The implementation in chanrecv:

if c.closed != 0 {
    if c.qcount == 0 {
        unlock(&c.lock)
        if ep != nil {
            typedmemclr(c.elemtype, ep)
        }
        return true, false
    }
    // fall through to normal receive
}

A subtle invariant: a sender that parks on sendq, then is woken by closechan, panics. The closechan code:

sg := c.sendq.dequeue()
sg.success = false  // signals "closed"
goready(sg.g)

The sender wakes and checks:

closed := !mysg.success
if closed {
    panic(plainError("send on closed channel"))
}

This is why "close while senders are parked" is unsafe — the senders panic on resumption.


Select Interaction

A select statement compiles to runtime.selectgo, which manages an array of scase records. Each case can be a send or receive on a channel.

selectgo's contract:

  1. Random ordering: cases are evaluated in a random order (not source order) to provide fairness.
  2. Two-phase execution:
  3. Phase 1: try every case non-blocking. If any succeeds, return that case index.
  4. Phase 2: if no case succeeded and no default, register on every case's channel queue (via per-case sudogs), gopark. When woken, find which case fired, unregister from the rest.
  5. Atomicity: the select either fires exactly one case or hits default. Two cases never fire from a single select.
  6. Send/Recv composability: a case send goes through chansend(c, ep, false); a case receive goes through chanrecv(c, ep, false). The shared send/recv helpers handle the parking-side logic identically.

For our purposes, every send and receive that happens through select goes through the same send/receive flow described in this subsection. The difference is the non-blocking probe (block == false) and the multi-channel parking.


Cross-References

  • Channel data structure: see 09-channel-internals/01-hchan-struct.
  • Buffer mechanics: see 09-channel-internals/03-buffer-mechanics.
  • Closing channels: see 02-channels/06-closing-channels.
  • Select statement: see 04-select (in the same 07-concurrency chapter).
  • Memory model: see 07-concurrency/08-memory-model.
  • Scheduler (gopark/goready, runqueues): see 01-goroutines/03-scheduler-model.
  • Race detector: see 07-tooling/04-race-detector.

Summary

The send/receive flow is the cooperation between three layers:

  1. Language spec: defines blocking semantics, panic conditions, closed-channel behaviour, and the comma-ok form.
  2. Compiler: lowers ch <- v, <-ch, v, ok := <-ch to runtime calls chansend1, chanrecv1, chanrecv2. Marks them //go:nosplit. Materialises values to stack temps and passes pointers.
  3. Runtime: implements chansend and chanrecv as locked state machines with three paths (direct handoff, buffer, park). Implements send and recv helpers for the cross-stack handoff. Provides gopark / goready for blocking.

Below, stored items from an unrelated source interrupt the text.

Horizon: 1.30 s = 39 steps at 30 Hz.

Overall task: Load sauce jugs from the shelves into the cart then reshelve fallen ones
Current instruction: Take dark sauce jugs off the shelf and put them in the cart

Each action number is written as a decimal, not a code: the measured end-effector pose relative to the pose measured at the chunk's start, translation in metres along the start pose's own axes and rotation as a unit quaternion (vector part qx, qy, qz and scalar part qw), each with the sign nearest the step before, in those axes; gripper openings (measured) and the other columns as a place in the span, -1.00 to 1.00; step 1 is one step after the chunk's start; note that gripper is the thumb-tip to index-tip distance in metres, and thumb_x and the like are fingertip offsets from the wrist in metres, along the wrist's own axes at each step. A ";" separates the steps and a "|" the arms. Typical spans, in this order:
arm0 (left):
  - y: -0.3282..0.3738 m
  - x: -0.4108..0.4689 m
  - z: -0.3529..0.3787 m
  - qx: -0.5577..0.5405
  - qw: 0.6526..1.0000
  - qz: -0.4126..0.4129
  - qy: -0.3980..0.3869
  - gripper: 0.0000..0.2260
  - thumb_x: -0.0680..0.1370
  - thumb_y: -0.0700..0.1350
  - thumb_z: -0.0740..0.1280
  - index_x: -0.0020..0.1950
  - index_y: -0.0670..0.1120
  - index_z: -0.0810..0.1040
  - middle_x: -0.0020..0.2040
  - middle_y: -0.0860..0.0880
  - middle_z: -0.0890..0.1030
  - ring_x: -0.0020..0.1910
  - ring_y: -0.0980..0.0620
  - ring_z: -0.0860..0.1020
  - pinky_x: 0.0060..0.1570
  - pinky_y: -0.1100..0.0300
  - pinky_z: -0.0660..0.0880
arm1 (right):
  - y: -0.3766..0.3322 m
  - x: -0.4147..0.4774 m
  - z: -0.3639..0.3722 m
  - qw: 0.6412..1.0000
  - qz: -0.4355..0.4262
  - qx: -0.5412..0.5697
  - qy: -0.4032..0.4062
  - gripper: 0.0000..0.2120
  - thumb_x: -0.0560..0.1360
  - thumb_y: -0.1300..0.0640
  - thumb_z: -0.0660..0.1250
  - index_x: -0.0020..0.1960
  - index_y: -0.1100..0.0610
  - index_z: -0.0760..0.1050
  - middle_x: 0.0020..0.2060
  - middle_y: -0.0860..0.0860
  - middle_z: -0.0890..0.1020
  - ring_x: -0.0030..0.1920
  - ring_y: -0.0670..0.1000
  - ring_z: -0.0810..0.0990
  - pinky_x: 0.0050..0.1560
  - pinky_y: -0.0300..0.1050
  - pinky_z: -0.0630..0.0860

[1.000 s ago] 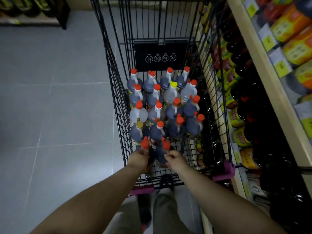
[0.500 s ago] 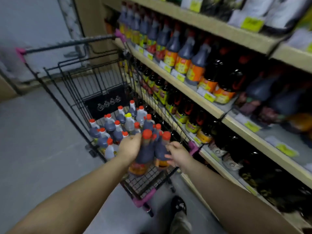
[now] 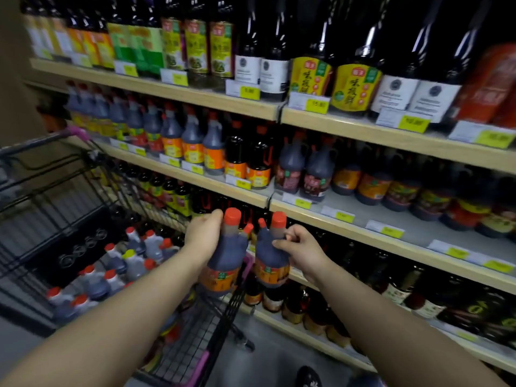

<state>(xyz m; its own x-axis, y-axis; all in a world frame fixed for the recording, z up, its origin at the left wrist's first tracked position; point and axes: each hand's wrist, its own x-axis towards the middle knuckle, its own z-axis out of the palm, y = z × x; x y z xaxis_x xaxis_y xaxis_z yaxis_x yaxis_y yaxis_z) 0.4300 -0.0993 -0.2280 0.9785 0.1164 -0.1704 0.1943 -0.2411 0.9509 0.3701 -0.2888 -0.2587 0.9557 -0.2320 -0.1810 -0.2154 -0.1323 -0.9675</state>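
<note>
Holding two sauce jugs above the cart (image 3: 44,213)'s near corner, beside the shelf (image 3: 396,219): left jug (image 3: 226,261) clasped at the neck by the left hand (image 3: 205,236), right jug (image 3: 270,258) by the right hand (image 3: 300,245). Probably heavy, rigid, slick; grip neck or handle.

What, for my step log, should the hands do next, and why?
Probably carry both jugs up and right to the bare shelf stretch: the left hand grips the left jug, the right hand grips the right jug, both above the cart rim, facing that shelf.
</note>
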 end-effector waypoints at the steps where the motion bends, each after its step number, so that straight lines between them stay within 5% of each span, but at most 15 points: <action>1: 0.005 0.002 0.012 -0.006 1.000 0.008 -0.011 -0.65 0.52 -0.06 0.20 -0.45 -0.07 0.25 -0.42 -0.09 0.32 -0.34 -0.05 0.27 -0.21 0.05 0.20 | 0.000 0.000 -0.013 1.000 -0.007 0.010 0.015 -0.58 0.44 0.32 0.39 -0.32 0.06 0.17 -0.43 0.03 0.24 -0.40 -0.02 0.25 -0.36 -0.15 0.17; 11: 0.049 0.022 0.131 -0.109 0.992 0.010 -0.065 -0.75 0.40 0.08 0.26 -0.32 -0.06 0.56 -0.16 -0.13 0.64 -0.09 -0.14 0.55 0.04 -0.08 0.45 | -0.025 0.024 -0.125 0.977 -0.145 -0.068 0.138 -0.54 0.35 0.29 0.49 -0.32 0.07 0.18 -0.39 -0.03 0.27 -0.33 -0.08 0.30 -0.30 -0.18 0.23; 19: 0.068 0.046 0.188 -0.140 0.985 0.015 -0.098 -0.78 0.40 0.06 0.25 -0.29 -0.06 0.53 -0.20 -0.14 0.62 -0.11 -0.13 0.56 0.06 -0.12 0.48 | -0.034 0.081 -0.185 0.924 -0.290 -0.151 0.199 -0.48 0.27 0.36 0.49 -0.37 0.00 0.15 -0.38 -0.05 0.27 -0.31 -0.01 0.29 -0.24 -0.07 0.23; 26: 0.057 0.078 0.222 -0.152 0.981 -0.027 -0.115 -0.59 0.21 0.23 0.28 -0.21 -0.04 0.65 -0.12 -0.13 0.69 0.00 -0.17 0.61 0.19 -0.18 0.48 | -0.025 0.142 -0.209 0.941 -0.260 -0.143 0.163 -0.57 0.29 0.34 0.50 -0.35 0.06 0.24 -0.37 -0.04 0.33 -0.28 -0.01 0.35 -0.20 -0.08 0.28; 31: 0.062 0.078 0.233 -0.157 0.980 -0.014 -0.120 -0.78 0.47 0.04 0.25 -0.21 -0.07 0.59 -0.15 -0.13 0.66 -0.05 -0.14 0.59 0.08 -0.01 0.47 | -0.013 0.161 -0.211 0.957 -0.213 -0.114 0.158 -0.63 0.32 0.30 0.52 -0.30 0.01 0.34 -0.33 -0.07 0.41 -0.27 -0.10 0.40 -0.25 -0.31 0.31; 35: 0.062 0.085 0.239 -0.145 0.983 -0.003 -0.115 -0.79 0.43 0.03 0.25 -0.24 -0.07 0.58 -0.19 -0.11 0.65 -0.10 -0.10 0.57 0.04 0.03 0.46 | 0.002 0.170 -0.219 0.963 -0.204 -0.076 0.161 -0.77 0.43 0.15 0.46 -0.09 -0.06 0.43 -0.02 0.06 0.54 0.03 -0.01 0.52 0.04 -0.26 0.42; 39: 0.062 0.088 0.240 -0.141 0.984 0.001 -0.110 -0.80 0.48 -0.02 0.25 -0.27 -0.08 0.56 -0.23 -0.09 0.63 -0.15 -0.08 0.56 -0.01 0.06 0.47 | 0.005 0.176 -0.213 0.954 -0.187 -0.025 0.232 -0.81 0.57 0.16 0.27 0.17 0.17 0.48 0.05 -0.03 0.53 0.14 -0.05 0.48 0.01 -0.40 0.38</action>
<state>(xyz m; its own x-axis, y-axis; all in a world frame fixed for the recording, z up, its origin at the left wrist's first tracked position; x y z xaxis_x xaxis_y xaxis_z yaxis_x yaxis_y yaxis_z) 0.5444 -0.3348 -0.2460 0.9763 -0.1024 -0.1905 0.1953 0.0390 0.9800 0.4944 -0.5355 -0.2580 0.7787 -0.5593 0.2843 0.1028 -0.3333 -0.9372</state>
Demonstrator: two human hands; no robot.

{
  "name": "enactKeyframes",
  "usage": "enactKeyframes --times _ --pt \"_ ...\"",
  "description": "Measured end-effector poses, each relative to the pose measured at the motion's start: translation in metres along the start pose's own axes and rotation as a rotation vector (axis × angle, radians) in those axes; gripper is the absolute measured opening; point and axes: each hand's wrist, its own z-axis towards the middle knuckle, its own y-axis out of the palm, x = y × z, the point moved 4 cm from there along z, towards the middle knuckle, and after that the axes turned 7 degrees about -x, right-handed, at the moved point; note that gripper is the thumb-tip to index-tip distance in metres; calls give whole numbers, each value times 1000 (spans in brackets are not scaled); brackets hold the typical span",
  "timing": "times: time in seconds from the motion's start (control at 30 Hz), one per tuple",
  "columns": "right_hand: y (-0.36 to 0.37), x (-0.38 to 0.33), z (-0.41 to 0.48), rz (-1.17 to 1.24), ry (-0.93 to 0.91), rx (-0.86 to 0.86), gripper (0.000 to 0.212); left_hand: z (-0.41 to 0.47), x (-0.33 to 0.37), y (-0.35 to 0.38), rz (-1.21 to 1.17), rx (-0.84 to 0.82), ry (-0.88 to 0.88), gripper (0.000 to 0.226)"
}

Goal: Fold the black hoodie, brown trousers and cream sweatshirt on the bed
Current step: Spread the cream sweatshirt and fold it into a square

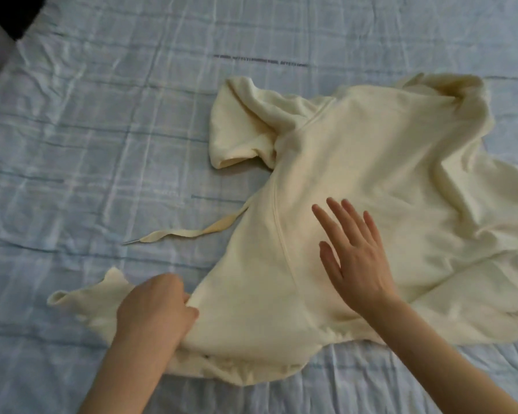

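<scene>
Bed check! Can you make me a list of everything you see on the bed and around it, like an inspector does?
Surface: pale blue checked bed sheet, wrinkled.
Job's things: cream sweatshirt spread out but rumpled, not yet folded; its drawstring trails onto the sheet. Black hoodie and brown trousers not in view.
Clutter: nothing seen.
Grippers: left hand grips the sweatshirt near its lower left edge, fingers curled. Right hand is open and flat, fingers straight, on or just over the middle of the sweatshirt.
Cables: nothing seen.
Surroundings: dark shape past the bed's top left corner, too blurred to tell what it is.
</scene>
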Motion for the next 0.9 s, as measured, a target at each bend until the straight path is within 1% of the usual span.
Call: enactKeyframes --times 0.03,0.07,0.1,0.13,0.17,0.2,0.23,0.27,0.3,0.37,0.43,0.47,0.53,0.57,0.63,0.67,0.7,0.73,0.8,0.83,0.87,0.9 --pt "-3 4 10 -17 6 7 57 6 12 -18 -12 124 42 26" --pt "-7 8 20 -28 15 23 58 14 27 -36 -92 249 105 25" --pt "-11 12 31 -37 22 45 58 25 45 -52 -241 329 188 26" --pt "-16 16 44 -43 26 67 58 38 66 -64 -420 340 259 30" --pt "-20 19 58 -40 32 84 58 54 89 -71 -563 282 306 38" --pt "-22 23 72 -32 41 91 57 68 111 -73 -621 201 328 46" --pt "-23 25 85 -26 47 86 57 79 132 -70 -592 148 335 52" --pt "-23 26 96 -26 46 79 58 87 146 -64 -541 147 332 53" --pt "-22 27 105 -27 36 75 59 91 156 -59 -511 189 327 50" --pt "-24 28 116 -12 -1 81 59 91 159 -51 -537 274 326 38" --pt "-31 31 124 19 -55 97 57 89 152 -45 -590 287 304 31" --pt "-37 32 129 34 -86 99 56 88 146 -46 -628 288 283 32" --pt "-50 33 145 46 -148 99 52 93 131 -57 -821 340 206 34" --pt "-57 31 158 58 -175 103 50 101 122 -66 -947 394 142 40" --pt "-69 23 192 122 -193 112 49 124 108 -85 -1166 464 -19 64" --pt "-73 18 212 160 -178 99 51 138 105 -93 -1243 454 -92 75" --pt "-74 13 231 187 -150 61 56 151 105 -98 -1292 429 -130 82" --pt "-71 7 248 194 -116 -3 62 163 107 -104 -1306 410 -124 80" --pt "-55 6 272 174 -18 -206 74 177 108 -114 -1267 413 -32 56" --pt "-46 9 276 179 33 -301 73 178 105 -120 -1238 447 3 45" --pt "-40 13 277 222 59 -344 65 178 99 -127 -1218 491 31 38" --pt "-39 15 278 291 60 -316 55 176 88 -136 -1197 543 54 35"
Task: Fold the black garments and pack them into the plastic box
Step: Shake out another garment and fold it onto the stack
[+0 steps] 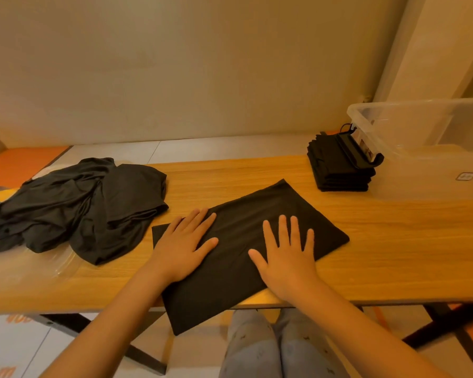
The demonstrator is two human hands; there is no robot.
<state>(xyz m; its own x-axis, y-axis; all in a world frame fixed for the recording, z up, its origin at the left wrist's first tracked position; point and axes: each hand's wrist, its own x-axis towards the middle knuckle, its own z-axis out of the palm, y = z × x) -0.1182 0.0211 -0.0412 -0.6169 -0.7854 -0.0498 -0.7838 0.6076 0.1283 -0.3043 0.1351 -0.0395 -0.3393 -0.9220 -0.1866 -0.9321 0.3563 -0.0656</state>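
Note:
A black garment (pixel 241 257) lies folded into a long rectangle across the middle of the wooden table (pixel 393 241), its near end hanging over the front edge. My left hand (pixel 185 245) presses flat on its left part, fingers straight. My right hand (pixel 287 255) lies flat on its right part with fingers spread. A heap of unfolded black garments (pixel 77 205) sits at the left. A stack of folded black garments (pixel 339 165) stands at the back right, beside the clear plastic box (pixel 432 148), which looks empty.
Crumpled clear plastic wrapping (pixel 38 266) lies under and in front of the heap at the left. A small black stand-like object (pixel 363 151) leans between the folded stack and the box. My knees show below the table's front edge.

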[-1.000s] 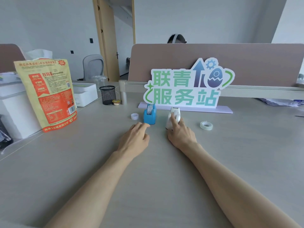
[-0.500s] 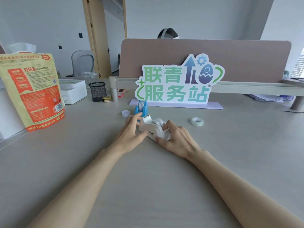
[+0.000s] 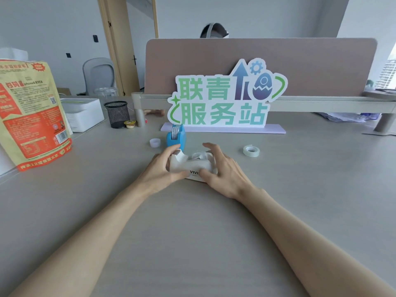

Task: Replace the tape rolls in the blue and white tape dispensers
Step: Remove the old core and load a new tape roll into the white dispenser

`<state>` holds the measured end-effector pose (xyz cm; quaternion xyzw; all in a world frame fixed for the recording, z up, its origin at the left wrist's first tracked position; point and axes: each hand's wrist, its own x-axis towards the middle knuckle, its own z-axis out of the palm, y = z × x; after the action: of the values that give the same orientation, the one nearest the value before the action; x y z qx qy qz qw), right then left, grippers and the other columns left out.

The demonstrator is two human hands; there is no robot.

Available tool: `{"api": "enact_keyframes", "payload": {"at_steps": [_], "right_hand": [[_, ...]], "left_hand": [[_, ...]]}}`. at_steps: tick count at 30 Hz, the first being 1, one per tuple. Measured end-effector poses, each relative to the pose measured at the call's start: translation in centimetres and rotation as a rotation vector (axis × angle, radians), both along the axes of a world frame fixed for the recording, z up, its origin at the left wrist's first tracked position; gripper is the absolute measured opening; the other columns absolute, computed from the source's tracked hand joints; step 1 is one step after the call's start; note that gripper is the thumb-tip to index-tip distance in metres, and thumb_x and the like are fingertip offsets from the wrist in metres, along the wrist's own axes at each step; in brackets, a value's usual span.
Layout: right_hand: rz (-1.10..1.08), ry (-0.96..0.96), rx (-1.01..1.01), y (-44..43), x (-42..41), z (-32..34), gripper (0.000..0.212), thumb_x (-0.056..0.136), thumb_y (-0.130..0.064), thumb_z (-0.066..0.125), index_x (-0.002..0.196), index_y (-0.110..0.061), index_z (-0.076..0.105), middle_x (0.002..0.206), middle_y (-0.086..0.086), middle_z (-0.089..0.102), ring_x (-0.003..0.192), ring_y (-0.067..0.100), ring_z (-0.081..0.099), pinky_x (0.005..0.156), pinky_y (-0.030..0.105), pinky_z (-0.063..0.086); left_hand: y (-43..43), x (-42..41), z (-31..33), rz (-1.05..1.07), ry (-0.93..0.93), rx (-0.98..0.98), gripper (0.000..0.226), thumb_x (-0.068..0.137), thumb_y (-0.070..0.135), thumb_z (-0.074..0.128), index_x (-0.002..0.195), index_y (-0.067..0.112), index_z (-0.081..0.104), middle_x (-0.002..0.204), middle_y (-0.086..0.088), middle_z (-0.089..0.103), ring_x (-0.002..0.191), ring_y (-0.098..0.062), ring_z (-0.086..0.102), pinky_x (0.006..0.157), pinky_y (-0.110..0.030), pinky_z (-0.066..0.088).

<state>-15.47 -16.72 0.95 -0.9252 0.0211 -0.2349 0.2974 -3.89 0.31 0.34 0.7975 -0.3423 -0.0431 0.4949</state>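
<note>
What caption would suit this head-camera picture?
Left hand and right hand hold the white tape dispenser on the desk; blue tape dispenser behind, loose tape roll to the right.

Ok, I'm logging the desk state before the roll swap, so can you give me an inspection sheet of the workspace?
Surface: grey desk.
Job's things: white tape dispenser on the desk between both hands; blue tape dispenser upright behind it, roll inside; loose tape roll to the right; small white ring left of the blue one.
Clutter: orange snack bag, mesh pen cup, white box, lettered sign.
Hands: left hand grips the cutter end; right hand grips the roll end.
Cables: nothing seen.
Surroundings: desk divider, person's head behind it, office chair, doorway.
</note>
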Motion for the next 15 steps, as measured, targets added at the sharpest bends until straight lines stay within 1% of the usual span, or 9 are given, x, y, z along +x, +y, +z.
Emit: {"api": "enact_keyframes", "payload": {"at_steps": [1, 2, 4, 6, 8, 10, 12, 15], "right_hand": [[-0.004, -0.021, 0.008, -0.02, 0.03, -0.02, 0.058, 0.082, -0.042, 0.051, 0.135, -0.027, 0.036, 0.129, 0.001, 0.06, 0.104, 0.029, 0.06, 0.089, 0.041, 0.048], [-0.004, -0.055, 0.01, -0.06, 0.05, -0.06, 0.052, 0.086, -0.042, 0.051, 0.134, -0.026, 0.041, 0.131, -0.001, 0.059, 0.105, 0.026, 0.061, 0.089, 0.041, 0.049], [0.016, -0.127, -0.006, -0.13, 0.13, -0.09, 0.041, 0.093, -0.035, 0.051, 0.133, -0.026, 0.048, 0.13, -0.005, 0.059, 0.104, 0.022, 0.062, 0.087, 0.041, 0.05], [0.055, -0.161, -0.038, -0.06, 0.15, -0.02, 0.039, 0.097, -0.028, 0.049, 0.136, -0.027, 0.05, 0.132, -0.008, 0.057, 0.104, 0.016, 0.061, 0.086, 0.039, 0.051], [0.088, -0.143, -0.118, 0.1, 0.17, 0.03, 0.038, 0.097, -0.027, 0.048, 0.135, -0.03, 0.052, 0.137, -0.009, 0.053, 0.114, 0.015, 0.057, 0.091, 0.036, 0.049], [0.092, -0.119, -0.236, 0.2, 0.24, -0.1, 0.036, 0.096, -0.03, 0.05, 0.131, -0.031, 0.056, 0.138, -0.007, 0.051, 0.123, 0.017, 0.052, 0.094, 0.036, 0.048], [0.073, -0.111, -0.295, 0.18, 0.29, -0.06, 0.035, 0.094, -0.031, 0.052, 0.128, -0.03, 0.058, 0.137, -0.006, 0.051, 0.121, 0.018, 0.053, 0.089, 0.036, 0.05], [0.04, -0.118, -0.315, 0.3, 0.39, 0.23, 0.033, 0.092, -0.032, 0.053, 0.124, -0.029, 0.061, 0.13, -0.006, 0.053, 0.111, 0.018, 0.058, 0.078, 0.035, 0.053]], "left_hand": [[0.02, -0.04, -0.09, 0.022, -0.016, 0.009, 0.078, 0.068, 0.033, 0.082, 0.134, 0.039, 0.041, 0.128, 0.01, 0.047, 0.113, 0.001, 0.046, 0.092, -0.016, 0.037], [0.03, -0.01, -0.21, 0.046, -0.025, 0.01, 0.074, 0.068, 0.033, 0.083, 0.13, 0.04, 0.044, 0.126, 0.008, 0.047, 0.112, 0.001, 0.045, 0.094, -0.018, 0.037], [-0.02, -0.12, -0.24, 0.06, -0.03, -0.003, 0.069, 0.066, 0.032, 0.085, 0.124, 0.039, 0.048, 0.122, 0.007, 0.046, 0.11, 0.007, 0.043, 0.092, -0.017, 0.035], [-0.23, -0.3, -0.23, 0.033, -0.045, 0.001, 0.066, 0.067, 0.032, 0.084, 0.123, 0.035, 0.05, 0.12, 0.01, 0.048, 0.108, 0.012, 0.043, 0.088, -0.015, 0.034], [-0.55, -0.44, -0.27, 0.0, -0.054, -0.006, 0.061, 0.069, 0.03, 0.084, 0.121, 0.032, 0.052, 0.119, 0.012, 0.052, 0.109, 0.008, 0.046, 0.087, -0.018, 0.037], [-0.68, -0.54, -0.29, -0.021, -0.055, -0.027, 0.059, 0.07, 0.029, 0.083, 0.121, 0.031, 0.053, 0.117, 0.012, 0.054, 0.111, 0.002, 0.05, 0.087, -0.018, 0.039], [-0.66, -0.61, -0.31, -0.026, -0.051, -0.028, 0.059, 0.07, 0.031, 0.082, 0.121, 0.033, 0.053, 0.116, 0.012, 0.054, 0.111, 0.001, 0.05, 0.087, -0.016, 0.04], [-0.6, -0.7, -0.31, -0.038, -0.057, -0.025, 0.055, 0.072, 0.029, 0.081, 0.12, 0.033, 0.053, 0.118, 0.01, 0.053, 0.112, -0.001, 0.051, 0.09, -0.02, 0.041]]}}
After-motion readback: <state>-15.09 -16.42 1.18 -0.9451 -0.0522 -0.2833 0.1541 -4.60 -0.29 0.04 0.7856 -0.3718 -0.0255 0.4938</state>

Memory model: sends synchronize-before receives (for buffered, via lock; for unbuffered, via lock + wake). Close synchronize-before observation of close.

Invariants are dense: lock around every field access, closed flag monotonicity, sudog stability while parked, GC write barriers for cross-stack writes, deferred wake (after unlock).

Together, these contracts make ch <- v a single line of Go that hides about a hundred lines of runtime cooperation — and that cooperation must hold its invariants under every concurrency interleaving the scheduler can produce.